Which of the lines below holds the string "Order"? Copy every line that does.
Data under study: Begin
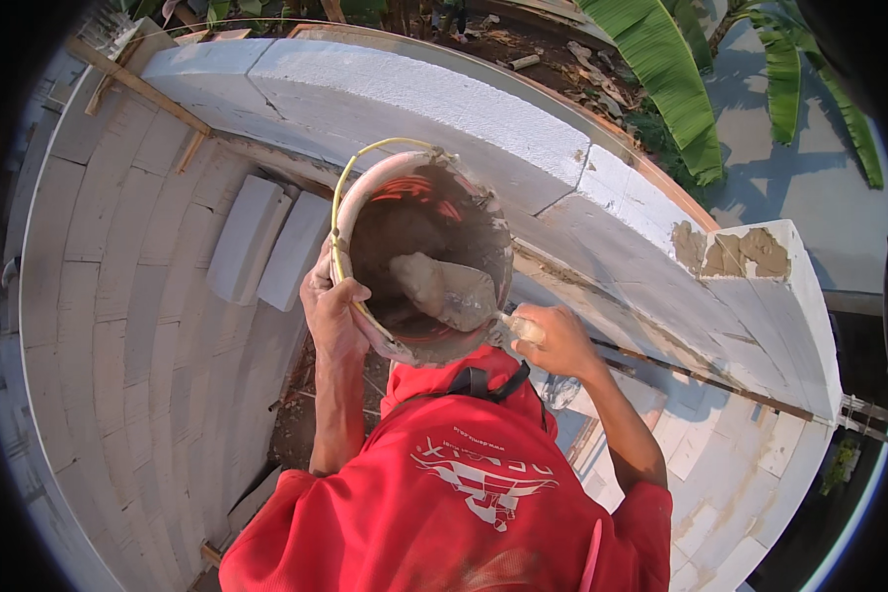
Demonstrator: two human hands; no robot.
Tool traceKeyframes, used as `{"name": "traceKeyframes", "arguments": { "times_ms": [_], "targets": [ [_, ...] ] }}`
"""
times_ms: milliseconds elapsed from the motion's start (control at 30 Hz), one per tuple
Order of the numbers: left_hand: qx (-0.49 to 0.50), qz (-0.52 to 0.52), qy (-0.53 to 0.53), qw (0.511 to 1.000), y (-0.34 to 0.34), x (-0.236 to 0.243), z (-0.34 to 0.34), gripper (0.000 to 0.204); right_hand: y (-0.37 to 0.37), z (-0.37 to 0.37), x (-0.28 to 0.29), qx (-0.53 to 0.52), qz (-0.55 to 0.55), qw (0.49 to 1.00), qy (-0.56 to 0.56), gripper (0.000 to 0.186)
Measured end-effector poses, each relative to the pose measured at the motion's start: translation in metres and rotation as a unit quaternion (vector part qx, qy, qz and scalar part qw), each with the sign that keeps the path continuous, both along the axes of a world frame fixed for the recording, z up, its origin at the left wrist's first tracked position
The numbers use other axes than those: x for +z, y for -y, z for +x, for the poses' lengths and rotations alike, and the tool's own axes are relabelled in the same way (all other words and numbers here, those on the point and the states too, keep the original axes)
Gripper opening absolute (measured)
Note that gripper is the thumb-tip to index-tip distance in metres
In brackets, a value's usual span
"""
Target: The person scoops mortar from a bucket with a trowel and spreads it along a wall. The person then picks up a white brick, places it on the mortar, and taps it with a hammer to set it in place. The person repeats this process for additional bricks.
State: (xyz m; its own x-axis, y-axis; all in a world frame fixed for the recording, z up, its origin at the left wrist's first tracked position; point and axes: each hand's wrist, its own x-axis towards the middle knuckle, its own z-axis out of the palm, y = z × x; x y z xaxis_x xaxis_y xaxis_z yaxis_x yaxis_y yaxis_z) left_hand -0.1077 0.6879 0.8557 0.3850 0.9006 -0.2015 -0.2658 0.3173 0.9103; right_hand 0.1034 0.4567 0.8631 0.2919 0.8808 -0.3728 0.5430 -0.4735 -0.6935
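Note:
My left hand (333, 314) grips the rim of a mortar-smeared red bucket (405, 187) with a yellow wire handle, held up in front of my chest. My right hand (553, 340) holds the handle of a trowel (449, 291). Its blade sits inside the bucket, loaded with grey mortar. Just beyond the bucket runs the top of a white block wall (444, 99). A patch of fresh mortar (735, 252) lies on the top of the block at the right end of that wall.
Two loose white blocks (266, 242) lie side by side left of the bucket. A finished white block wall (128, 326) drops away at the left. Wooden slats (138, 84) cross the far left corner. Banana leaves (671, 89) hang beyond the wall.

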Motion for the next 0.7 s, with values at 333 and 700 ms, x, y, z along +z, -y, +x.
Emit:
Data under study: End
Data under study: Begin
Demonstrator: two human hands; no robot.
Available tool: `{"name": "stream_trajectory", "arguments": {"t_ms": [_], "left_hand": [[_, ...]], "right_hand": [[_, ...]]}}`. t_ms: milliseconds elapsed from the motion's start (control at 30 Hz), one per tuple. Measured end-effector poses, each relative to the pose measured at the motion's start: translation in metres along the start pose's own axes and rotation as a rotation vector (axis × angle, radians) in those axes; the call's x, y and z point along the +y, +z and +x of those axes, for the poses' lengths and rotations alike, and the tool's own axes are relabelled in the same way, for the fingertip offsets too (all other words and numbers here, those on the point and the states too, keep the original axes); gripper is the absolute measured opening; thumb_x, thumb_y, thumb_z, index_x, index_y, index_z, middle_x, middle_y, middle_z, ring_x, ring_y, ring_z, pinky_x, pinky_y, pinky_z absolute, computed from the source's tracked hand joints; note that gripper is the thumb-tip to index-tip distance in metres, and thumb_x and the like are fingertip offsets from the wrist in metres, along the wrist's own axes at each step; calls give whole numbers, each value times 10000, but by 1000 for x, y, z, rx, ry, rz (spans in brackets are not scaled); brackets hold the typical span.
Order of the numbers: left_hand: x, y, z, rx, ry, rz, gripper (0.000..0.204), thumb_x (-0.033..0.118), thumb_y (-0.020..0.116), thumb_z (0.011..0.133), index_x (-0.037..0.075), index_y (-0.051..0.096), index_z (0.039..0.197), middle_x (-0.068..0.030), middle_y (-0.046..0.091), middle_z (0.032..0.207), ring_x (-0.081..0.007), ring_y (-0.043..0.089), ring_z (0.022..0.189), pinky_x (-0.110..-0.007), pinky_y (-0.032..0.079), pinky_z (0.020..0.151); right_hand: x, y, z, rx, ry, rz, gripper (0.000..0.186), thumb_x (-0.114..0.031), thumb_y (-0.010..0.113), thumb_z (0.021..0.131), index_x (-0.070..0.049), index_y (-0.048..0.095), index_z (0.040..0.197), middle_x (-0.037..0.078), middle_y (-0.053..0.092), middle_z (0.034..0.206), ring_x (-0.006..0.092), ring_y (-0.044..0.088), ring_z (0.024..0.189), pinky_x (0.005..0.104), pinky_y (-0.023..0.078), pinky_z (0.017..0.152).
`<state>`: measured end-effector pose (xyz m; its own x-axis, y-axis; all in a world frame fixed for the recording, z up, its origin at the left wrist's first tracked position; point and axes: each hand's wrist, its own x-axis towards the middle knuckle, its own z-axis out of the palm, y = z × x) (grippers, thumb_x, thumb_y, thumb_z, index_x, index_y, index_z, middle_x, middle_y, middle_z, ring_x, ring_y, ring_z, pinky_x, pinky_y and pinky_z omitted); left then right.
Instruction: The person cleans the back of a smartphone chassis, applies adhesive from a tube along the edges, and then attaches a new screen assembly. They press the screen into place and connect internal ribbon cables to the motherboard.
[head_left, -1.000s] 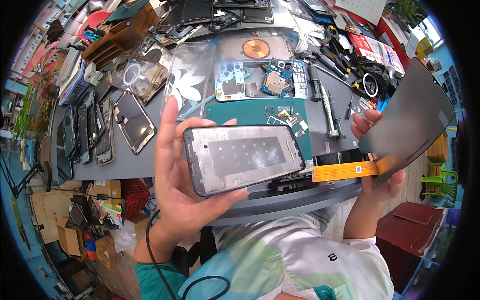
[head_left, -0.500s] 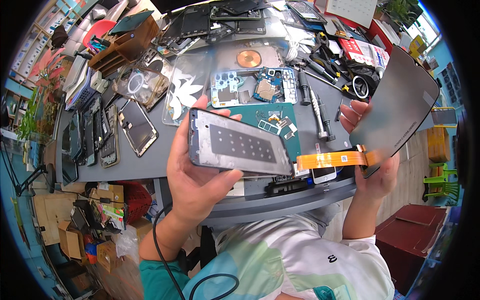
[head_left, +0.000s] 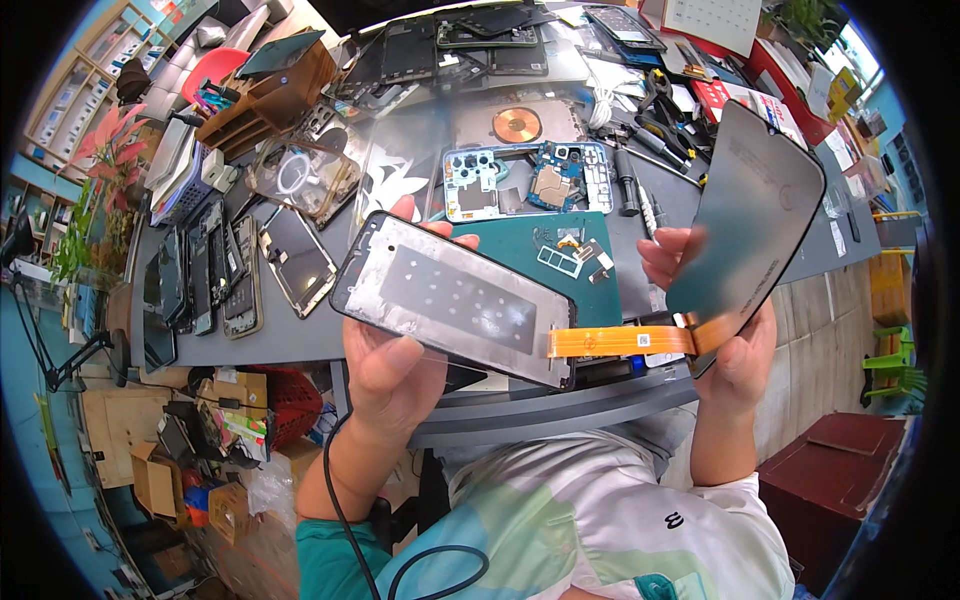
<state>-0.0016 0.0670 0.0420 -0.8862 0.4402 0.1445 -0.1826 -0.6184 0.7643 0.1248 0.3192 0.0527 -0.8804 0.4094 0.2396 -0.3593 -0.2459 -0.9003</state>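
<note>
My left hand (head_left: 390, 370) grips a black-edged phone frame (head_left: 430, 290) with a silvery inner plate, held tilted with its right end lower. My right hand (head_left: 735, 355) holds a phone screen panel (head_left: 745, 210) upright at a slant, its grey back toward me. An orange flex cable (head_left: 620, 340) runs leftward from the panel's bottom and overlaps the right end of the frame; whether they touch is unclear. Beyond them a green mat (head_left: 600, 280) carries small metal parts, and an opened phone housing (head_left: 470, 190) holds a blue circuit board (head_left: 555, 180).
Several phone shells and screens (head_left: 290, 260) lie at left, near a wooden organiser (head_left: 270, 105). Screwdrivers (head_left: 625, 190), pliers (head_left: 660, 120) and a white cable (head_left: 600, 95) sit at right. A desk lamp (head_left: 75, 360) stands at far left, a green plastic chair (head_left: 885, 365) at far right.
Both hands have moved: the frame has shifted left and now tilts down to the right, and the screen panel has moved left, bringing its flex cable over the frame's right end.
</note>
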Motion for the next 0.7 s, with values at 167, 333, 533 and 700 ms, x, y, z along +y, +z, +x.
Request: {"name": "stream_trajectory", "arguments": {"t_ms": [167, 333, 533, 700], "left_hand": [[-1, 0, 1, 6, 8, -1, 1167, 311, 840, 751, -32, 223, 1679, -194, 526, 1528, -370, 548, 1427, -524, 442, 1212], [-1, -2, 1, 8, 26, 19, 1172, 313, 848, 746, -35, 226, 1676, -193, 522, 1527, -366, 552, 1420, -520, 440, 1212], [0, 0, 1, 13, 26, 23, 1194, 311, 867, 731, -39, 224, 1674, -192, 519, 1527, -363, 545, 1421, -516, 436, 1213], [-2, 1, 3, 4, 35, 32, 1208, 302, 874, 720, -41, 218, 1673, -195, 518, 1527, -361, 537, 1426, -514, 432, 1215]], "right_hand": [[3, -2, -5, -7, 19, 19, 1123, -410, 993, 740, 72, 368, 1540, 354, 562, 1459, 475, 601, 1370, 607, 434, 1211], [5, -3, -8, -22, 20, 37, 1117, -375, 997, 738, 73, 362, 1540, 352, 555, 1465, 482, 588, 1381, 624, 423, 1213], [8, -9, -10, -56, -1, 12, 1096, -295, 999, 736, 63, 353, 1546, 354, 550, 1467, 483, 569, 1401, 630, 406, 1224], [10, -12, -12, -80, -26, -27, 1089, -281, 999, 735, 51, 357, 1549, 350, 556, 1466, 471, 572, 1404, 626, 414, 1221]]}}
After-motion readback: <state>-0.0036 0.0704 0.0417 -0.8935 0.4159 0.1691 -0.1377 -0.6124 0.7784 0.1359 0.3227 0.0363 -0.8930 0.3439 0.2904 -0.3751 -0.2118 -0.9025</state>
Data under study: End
_Reply to the task_:
Order of the numbers: left_hand: qx (-0.49 to 0.50), qz (-0.52 to 0.52), qy (-0.53 to 0.53), qw (0.511 to 1.000), y (-0.34 to 0.34), x (-0.236 to 0.243), z (-0.34 to 0.34), gripper (0.000 to 0.204); right_hand: y (-0.37 to 0.37), z (-0.37 to 0.37), x (-0.28 to 0.29), qx (-0.53 to 0.52), qz (-0.55 to 0.55), qw (0.49 to 1.00), qy (-0.56 to 0.56), gripper (0.000 to 0.186)
Order of the numbers: left_hand: x, y, z, rx, ry, rz, gripper (0.000..0.204), thumb_x (-0.033..0.118), thumb_y (-0.020..0.116), thumb_z (0.011..0.133), index_x (-0.037..0.075), index_y (-0.051..0.096), index_z (0.039..0.197), middle_x (-0.068..0.030), middle_y (-0.046..0.091), middle_z (0.032..0.207), ring_x (-0.081..0.007), ring_y (-0.043..0.089), ring_z (0.022..0.189), pinky_x (-0.110..-0.007), pinky_y (-0.032..0.079), pinky_z (0.020..0.151); right_hand: x, y, z, rx, ry, rz, gripper (0.000..0.186), thumb_x (-0.114..0.031), thumb_y (-0.010..0.113), thumb_z (0.021..0.131), index_x (-0.070..0.049), index_y (-0.048..0.095), index_z (0.040..0.197), middle_x (-0.037..0.078), middle_y (-0.053..0.092), middle_z (0.034..0.206), ring_x (-0.006..0.092), ring_y (-0.044..0.088), ring_z (0.024..0.189), pinky_x (0.005..0.104), pinky_y (-0.023..0.078), pinky_z (0.017..0.152).

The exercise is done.